Task prompt
Retype all data exactly as given. Pictures should not be retyped.

Stored data

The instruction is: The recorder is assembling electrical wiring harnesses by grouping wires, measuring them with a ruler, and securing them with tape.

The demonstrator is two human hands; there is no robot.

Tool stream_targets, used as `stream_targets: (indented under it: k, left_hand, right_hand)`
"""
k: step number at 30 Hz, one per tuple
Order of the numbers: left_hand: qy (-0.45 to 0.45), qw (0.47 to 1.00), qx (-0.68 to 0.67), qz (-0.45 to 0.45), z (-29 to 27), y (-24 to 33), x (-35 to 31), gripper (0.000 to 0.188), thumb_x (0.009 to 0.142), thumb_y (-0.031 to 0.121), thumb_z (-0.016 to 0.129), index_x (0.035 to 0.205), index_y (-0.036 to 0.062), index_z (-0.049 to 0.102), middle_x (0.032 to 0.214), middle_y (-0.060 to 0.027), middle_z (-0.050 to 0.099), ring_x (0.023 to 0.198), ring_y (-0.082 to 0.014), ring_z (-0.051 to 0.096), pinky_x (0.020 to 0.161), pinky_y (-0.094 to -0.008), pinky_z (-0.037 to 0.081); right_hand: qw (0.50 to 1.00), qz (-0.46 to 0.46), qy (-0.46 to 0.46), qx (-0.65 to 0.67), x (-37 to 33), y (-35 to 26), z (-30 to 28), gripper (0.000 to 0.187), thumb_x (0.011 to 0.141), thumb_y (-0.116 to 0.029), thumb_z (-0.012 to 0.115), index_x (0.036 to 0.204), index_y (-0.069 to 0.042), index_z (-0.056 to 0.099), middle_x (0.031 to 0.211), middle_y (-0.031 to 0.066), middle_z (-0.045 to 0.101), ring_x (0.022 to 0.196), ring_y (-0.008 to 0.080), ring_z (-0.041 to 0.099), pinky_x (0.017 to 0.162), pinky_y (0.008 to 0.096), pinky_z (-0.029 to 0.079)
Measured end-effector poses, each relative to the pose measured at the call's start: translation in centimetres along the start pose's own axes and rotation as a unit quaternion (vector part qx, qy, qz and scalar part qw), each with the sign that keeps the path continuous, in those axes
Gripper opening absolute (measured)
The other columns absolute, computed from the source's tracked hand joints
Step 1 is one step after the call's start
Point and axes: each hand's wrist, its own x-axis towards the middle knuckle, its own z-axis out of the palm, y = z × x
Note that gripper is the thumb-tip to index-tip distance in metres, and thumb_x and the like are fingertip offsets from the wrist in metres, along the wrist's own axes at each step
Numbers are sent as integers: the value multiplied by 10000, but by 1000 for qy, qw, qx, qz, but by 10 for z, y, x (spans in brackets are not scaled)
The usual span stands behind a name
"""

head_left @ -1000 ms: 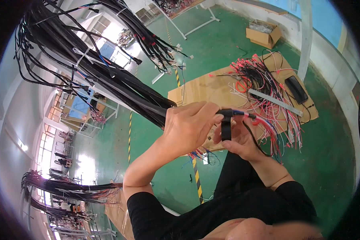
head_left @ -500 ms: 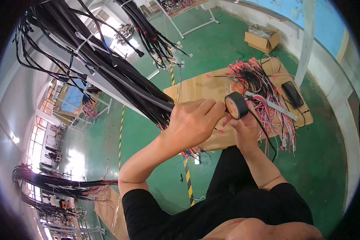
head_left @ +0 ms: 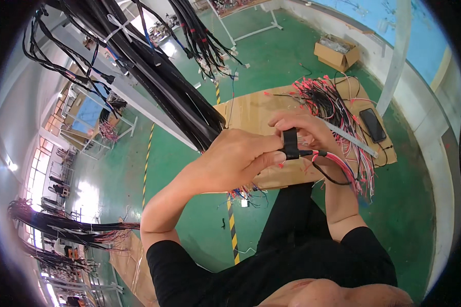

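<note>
Black electrical tape [head_left: 290, 144] shows edge-on between my hands, above the cardboard-topped surface. My left hand [head_left: 235, 157] is closed, thumb and fingers pinching the taped end of a wire bundle [head_left: 325, 155] beside the roll. Pink, white and dark wires run from there to the right, passing by my right wrist. My right hand [head_left: 310, 128] curls over the tape roll from the far side and grips it; part of its fingers is hidden behind the roll. A thick black cable harness [head_left: 174, 97] slopes down from the upper left and ends behind my left hand.
Cardboard [head_left: 256, 105] covers the work surface. On its right lie a heap of wires with pink ends [head_left: 317, 94], a metal ruler-like strip [head_left: 351, 138] and a black phone [head_left: 372, 125]. An open carton [head_left: 337, 52] stands on the green floor. More harnesses [head_left: 66, 225] hang at left.
The tape roll has turned from showing its face to edge-on. My right hand has moved up over it, and the wire bundle now bends over the right wrist.
</note>
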Motion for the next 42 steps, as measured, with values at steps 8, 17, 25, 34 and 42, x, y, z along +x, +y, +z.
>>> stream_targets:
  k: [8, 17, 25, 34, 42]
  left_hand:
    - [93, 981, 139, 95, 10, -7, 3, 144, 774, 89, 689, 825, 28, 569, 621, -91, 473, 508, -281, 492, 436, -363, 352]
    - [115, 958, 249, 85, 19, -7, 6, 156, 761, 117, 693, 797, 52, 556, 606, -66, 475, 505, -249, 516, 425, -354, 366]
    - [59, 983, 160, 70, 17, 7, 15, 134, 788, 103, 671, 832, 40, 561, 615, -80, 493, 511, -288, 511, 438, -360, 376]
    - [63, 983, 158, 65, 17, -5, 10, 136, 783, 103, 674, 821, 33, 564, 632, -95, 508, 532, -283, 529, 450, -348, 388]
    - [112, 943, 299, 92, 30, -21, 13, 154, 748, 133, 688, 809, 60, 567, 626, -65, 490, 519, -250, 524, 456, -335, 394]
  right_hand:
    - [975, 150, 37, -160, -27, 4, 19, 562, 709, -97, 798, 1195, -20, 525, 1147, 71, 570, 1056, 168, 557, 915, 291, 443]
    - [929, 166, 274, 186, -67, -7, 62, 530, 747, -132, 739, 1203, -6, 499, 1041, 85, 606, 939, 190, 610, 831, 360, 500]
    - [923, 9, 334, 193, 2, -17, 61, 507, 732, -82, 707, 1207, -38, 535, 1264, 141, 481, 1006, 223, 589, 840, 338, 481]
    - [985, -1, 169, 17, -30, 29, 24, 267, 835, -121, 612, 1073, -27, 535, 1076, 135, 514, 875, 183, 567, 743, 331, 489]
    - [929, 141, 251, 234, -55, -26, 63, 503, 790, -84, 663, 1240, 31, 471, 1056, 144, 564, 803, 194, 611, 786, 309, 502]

Exercise response
The instruction is: The recorder is assembling electrical wiring harnesses by grouping wires, measuring them with a ruler, and securing them with tape.

The demonstrator is two human hands; there is no robot.

Tool stream_targets, used as `stream_targets: (indented under it: k, left_hand, right_hand)`
"""
k: step number at 30 Hz, one per tuple
Order of the numbers: left_hand: qy (-0.45 to 0.45), qw (0.47 to 1.00), qx (-0.68 to 0.67), qz (-0.45 to 0.45), z (-29 to 27), y (-24 to 33), x (-35 to 31), gripper (0.000 to 0.188), thumb_x (0.009 to 0.142), thumb_y (-0.031 to 0.121), thumb_z (-0.016 to 0.129), index_x (0.035 to 0.205), index_y (-0.036 to 0.062), index_z (-0.049 to 0.102), middle_x (0.032 to 0.214), middle_y (-0.060 to 0.027), middle_z (-0.050 to 0.099), ring_x (0.023 to 0.198), ring_y (-0.082 to 0.014), ring_z (-0.051 to 0.096), pinky_x (0.020 to 0.161), pinky_y (-0.094 to -0.008), pinky_z (-0.037 to 0.081); right_hand: qw (0.50 to 1.00), qz (-0.46 to 0.46), qy (-0.46 to 0.46), qx (-0.65 to 0.67), x (-37 to 33), y (-35 to 26), z (-30 to 28), gripper (0.000 to 0.187), thumb_x (0.011 to 0.141), thumb_y (-0.116 to 0.029), thumb_z (-0.012 to 0.115), index_x (0.036 to 0.204), index_y (-0.069 to 0.042), index_z (-0.056 to 0.099), middle_x (0.031 to 0.211), middle_y (-0.031 to 0.066), middle_z (-0.045 to 0.101), ring_x (0.022 to 0.196), ring_y (-0.008 to 0.080), ring_z (-0.041 to 0.099), pinky_x (0.017 to 0.162), pinky_y (0.008 to 0.096), pinky_z (-0.029 to 0.079)
Measured end-effector poses, each relative to the pose measured at the call's start: translation in centimetres along the start pose's own axes and rotation as a unit quaternion (vector part qx, qy, qz and scalar part qw), each with the sign that keeps the path continuous, in those axes
Gripper opening absolute (measured)
The other columns absolute, computed from the source's tracked hand joints
Step 1 is one step after the call's start
Point and axes: each hand's wrist, its own x-axis towards the middle knuckle, its own z-axis out of the palm, y = z × x
Note that gripper is the thumb-tip to index-tip distance in metres, and thumb_x and the like are fingertip offsets from the wrist in metres, along the wrist's own axes at each step
Numbers are sent as integers: the value multiplied by 10000, but by 1000 for qy, qw, qx, qz, but by 10 for z, y, x (spans in brackets are not scaled)
The usual span stands behind a name
"""

head_left @ -1000 ms: 
head_left @ -500 ms: 
head_left @ +0 ms: 

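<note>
Black electrical tape [head_left: 290, 144] shows edge-on between my hands, above the cardboard-topped surface. My left hand [head_left: 235, 157] is closed, thumb and fingers pinching the taped end of a wire bundle [head_left: 325, 155] beside the roll. Pink, white and dark wires run from there to the right, passing by my right wrist. My right hand [head_left: 310, 128] curls over the tape roll from the far side and grips it; part of its fingers is hidden behind the roll. A thick black cable harness [head_left: 174, 97] slopes down from the upper left and ends behind my left hand.
Cardboard [head_left: 256, 105] covers the work surface. On its right lie a heap of wires with pink ends [head_left: 317, 94], a metal ruler-like strip [head_left: 351, 138] and a black phone [head_left: 372, 125]. An open carton [head_left: 337, 52] stands on the green floor. More harnesses [head_left: 66, 225] hang at left.
The tape roll has turned from showing its face to edge-on. My right hand has moved up over it, and the wire bundle now bends over the right wrist.
</note>
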Motion for the next 42 steps, as measured, with values at steps 8, 17, 25, 34 and 42, x, y, z along +x, +y, +z.
>>> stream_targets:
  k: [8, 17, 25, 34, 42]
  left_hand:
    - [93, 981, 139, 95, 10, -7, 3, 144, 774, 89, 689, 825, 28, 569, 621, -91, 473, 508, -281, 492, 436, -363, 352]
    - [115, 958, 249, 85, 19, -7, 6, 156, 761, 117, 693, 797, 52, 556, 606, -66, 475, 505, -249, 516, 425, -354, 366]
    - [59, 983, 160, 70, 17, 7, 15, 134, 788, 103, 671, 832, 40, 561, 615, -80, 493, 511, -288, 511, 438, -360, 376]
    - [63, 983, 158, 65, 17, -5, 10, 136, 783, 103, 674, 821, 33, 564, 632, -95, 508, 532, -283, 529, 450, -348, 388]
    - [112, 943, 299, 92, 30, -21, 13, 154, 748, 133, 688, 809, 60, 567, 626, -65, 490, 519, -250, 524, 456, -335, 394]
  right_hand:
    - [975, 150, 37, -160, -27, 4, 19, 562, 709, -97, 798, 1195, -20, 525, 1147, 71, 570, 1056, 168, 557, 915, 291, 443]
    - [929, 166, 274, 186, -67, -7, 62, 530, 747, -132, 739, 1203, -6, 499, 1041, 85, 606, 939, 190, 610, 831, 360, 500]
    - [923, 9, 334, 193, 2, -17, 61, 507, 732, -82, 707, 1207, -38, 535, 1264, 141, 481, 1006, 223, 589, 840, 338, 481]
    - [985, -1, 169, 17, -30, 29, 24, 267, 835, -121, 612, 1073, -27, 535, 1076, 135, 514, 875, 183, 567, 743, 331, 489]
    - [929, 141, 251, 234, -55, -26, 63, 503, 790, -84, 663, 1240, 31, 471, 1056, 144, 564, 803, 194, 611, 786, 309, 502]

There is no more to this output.